• **Problem**: Every line in the records below between the one holding "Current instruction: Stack" and the one holding "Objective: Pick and", inclusive, is to be set down exactly; all other lines are to be left out.

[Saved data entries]
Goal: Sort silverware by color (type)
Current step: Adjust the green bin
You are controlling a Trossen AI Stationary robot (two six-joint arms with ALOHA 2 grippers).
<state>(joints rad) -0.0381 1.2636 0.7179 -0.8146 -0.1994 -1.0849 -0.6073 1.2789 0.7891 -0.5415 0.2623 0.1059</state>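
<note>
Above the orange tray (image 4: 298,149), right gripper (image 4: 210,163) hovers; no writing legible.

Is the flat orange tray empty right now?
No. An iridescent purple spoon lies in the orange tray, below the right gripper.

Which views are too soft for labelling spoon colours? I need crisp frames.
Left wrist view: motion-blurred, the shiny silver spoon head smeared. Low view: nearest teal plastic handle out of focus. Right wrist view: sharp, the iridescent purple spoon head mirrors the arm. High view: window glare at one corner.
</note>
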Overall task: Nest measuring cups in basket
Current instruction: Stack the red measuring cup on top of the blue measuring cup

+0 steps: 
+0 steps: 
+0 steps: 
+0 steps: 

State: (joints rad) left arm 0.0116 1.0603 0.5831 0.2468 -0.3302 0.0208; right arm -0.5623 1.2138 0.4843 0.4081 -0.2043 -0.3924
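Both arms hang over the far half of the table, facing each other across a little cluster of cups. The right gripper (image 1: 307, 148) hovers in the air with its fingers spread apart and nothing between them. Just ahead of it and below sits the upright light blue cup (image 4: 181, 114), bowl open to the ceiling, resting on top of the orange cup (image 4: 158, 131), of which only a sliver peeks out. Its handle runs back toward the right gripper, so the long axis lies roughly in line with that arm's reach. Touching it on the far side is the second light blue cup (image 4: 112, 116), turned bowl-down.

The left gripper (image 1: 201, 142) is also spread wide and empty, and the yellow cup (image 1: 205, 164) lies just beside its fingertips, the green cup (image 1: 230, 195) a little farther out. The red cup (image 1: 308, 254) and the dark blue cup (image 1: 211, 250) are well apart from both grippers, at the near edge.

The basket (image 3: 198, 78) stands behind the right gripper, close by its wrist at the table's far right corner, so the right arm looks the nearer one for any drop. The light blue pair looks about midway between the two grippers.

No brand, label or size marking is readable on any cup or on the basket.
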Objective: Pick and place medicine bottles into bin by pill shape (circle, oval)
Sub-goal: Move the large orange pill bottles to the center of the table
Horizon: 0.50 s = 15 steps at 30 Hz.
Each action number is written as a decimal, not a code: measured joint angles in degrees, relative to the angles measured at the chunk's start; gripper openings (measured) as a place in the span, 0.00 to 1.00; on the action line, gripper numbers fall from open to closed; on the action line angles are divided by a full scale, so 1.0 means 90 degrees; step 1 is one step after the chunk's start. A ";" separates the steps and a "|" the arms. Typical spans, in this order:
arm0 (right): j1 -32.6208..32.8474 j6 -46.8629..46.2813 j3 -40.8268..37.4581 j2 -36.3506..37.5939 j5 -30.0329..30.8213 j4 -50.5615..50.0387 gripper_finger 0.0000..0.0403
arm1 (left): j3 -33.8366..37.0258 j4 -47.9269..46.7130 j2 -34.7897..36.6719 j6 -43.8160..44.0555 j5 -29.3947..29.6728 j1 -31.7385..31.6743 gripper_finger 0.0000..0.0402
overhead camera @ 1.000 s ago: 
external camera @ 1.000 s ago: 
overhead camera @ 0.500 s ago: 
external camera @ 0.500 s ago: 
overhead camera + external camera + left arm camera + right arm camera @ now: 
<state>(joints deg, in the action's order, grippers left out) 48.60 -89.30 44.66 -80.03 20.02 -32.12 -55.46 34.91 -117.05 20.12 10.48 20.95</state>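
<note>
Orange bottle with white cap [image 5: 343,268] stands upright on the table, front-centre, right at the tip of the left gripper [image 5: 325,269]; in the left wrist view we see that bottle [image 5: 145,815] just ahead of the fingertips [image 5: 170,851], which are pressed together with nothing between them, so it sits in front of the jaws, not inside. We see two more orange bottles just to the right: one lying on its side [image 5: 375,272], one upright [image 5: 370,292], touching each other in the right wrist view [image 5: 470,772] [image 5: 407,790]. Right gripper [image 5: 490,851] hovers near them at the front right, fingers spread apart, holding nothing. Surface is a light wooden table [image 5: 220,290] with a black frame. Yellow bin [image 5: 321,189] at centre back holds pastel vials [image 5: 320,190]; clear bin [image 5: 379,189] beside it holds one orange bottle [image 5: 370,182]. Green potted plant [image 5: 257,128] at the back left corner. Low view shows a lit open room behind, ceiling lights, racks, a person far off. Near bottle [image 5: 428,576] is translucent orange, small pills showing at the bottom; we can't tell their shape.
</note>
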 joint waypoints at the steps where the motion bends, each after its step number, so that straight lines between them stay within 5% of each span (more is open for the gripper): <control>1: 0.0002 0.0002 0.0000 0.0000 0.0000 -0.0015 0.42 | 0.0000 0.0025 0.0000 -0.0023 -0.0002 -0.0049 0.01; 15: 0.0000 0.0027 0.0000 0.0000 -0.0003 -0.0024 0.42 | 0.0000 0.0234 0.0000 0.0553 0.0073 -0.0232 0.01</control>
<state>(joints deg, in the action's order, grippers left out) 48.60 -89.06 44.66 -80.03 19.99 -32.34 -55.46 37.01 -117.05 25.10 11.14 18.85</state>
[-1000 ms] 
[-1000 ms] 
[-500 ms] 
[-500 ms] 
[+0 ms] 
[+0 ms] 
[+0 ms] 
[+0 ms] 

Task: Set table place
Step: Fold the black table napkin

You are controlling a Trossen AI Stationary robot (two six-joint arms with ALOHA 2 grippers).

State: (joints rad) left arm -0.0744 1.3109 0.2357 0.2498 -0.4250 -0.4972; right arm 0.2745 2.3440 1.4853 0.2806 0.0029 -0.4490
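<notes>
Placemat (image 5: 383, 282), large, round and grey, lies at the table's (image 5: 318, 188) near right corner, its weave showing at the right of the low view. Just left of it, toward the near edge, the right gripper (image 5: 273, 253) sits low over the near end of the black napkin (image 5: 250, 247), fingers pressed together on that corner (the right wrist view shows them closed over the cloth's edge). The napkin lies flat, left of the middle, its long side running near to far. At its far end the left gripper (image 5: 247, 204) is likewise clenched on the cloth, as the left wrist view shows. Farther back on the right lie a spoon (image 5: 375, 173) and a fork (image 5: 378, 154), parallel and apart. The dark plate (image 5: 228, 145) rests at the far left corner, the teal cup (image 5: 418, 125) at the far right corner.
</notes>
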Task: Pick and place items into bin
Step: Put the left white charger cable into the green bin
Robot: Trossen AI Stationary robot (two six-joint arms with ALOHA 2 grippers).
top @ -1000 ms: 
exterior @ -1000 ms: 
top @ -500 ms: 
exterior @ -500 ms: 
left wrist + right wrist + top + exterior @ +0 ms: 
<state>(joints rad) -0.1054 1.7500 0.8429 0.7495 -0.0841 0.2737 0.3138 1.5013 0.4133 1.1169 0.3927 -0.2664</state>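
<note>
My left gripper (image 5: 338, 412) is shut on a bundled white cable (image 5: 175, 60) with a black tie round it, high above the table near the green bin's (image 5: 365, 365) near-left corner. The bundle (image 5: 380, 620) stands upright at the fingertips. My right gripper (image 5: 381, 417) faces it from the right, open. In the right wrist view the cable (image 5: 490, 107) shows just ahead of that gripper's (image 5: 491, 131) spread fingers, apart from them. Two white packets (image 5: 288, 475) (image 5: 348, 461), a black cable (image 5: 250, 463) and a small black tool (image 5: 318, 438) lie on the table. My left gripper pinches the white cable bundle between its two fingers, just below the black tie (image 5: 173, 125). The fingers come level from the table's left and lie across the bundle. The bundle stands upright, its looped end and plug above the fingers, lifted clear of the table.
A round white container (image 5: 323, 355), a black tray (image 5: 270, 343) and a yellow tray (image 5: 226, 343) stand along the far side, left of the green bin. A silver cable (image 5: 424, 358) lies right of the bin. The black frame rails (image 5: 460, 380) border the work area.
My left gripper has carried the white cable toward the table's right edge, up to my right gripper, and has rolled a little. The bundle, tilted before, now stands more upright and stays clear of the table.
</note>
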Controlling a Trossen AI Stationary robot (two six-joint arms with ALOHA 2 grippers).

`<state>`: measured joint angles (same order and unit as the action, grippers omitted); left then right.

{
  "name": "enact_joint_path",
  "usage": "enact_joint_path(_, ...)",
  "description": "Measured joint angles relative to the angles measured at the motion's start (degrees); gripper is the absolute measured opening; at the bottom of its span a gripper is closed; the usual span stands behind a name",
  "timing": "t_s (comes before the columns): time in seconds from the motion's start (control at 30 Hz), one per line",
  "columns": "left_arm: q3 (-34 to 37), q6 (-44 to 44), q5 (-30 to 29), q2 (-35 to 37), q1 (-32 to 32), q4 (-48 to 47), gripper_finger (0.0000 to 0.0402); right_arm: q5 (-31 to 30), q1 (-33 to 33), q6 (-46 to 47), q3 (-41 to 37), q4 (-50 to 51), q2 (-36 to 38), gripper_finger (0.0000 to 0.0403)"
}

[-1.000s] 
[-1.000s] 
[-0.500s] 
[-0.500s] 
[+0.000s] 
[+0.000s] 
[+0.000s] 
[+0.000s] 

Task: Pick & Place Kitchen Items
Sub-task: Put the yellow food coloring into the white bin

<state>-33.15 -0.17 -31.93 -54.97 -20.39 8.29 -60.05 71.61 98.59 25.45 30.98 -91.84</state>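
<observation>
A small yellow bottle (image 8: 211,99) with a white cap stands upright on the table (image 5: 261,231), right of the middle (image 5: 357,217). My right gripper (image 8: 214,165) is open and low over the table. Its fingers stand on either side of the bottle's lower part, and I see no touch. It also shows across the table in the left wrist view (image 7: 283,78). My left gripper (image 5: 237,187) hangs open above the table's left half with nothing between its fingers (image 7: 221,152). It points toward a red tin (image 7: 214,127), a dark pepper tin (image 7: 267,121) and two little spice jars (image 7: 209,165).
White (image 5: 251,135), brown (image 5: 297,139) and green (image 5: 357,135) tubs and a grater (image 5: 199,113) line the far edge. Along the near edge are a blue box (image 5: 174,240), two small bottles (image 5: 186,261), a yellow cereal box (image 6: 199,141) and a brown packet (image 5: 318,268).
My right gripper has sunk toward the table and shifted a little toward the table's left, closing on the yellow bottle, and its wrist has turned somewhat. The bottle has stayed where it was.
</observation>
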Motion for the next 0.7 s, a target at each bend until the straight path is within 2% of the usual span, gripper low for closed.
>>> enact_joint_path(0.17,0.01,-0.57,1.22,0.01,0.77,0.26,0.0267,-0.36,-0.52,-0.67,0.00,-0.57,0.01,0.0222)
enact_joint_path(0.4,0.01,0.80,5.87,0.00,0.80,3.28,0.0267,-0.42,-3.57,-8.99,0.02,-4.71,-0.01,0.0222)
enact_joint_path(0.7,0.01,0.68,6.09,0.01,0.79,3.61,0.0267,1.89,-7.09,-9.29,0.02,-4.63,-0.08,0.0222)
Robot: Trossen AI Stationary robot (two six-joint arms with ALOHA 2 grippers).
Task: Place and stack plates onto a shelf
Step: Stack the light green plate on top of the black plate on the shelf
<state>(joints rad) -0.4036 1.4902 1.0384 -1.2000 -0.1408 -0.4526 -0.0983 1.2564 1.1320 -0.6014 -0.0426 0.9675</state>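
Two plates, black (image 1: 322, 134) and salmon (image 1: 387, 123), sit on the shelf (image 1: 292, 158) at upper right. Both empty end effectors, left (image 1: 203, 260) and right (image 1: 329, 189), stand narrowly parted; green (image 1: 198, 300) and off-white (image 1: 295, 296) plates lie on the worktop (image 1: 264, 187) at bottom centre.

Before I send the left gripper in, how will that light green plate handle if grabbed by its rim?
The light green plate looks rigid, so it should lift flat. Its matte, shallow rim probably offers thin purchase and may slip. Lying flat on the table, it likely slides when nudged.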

• **Finished exercise**:
Current instruction: Stack the red measuring cup on top of the blue measuring cup

+0 steps: 
+0 steps: 
+0 steps: 
+0 steps: 

State: (joints rad) left arm 0.0116 1.0603 0.5831 0.2468 -0.3302 0.0208; right arm -0.5623 1.2138 0.4843 0.4081 -0.2043 -0.3924
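Both arms hang over the far half of the table, facing each other across a little cluster of cups. The right gripper (image 1: 307, 148) hovers in the air with its fingers spread apart and nothing between them. Just ahead of it and below sits the upright light blue cup (image 4: 181, 114), bowl open to the ceiling, resting on top of the orange cup (image 4: 158, 131), of which only a sliver peeks out. Its handle runs back toward the right gripper, so the long axis lies roughly in line with that arm's reach. Touching it on the far side is the second light blue cup (image 4: 112, 116), turned bowl-down.

The left gripper (image 1: 201, 142) is also spread wide and empty, and the yellow cup (image 1: 205, 164) lies just beside its fingertips, the green cup (image 1: 230, 195) a little farther out. The red cup (image 1: 308, 254) and the dark blue cup (image 1: 211, 250) are well apart from both grippers, at the near edge.

The basket (image 3: 198, 78) stands behind the right gripper, close by its wrist at the table's far right corner, so the right arm looks the nearer one for any drop. The light blue pair looks about midway between the two grippers.

No brand, label or size marking is readable on any cup or on the basket.
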Objective: Pick and place medicine bottles into bin by pill shape (circle, oval)

No further response is required.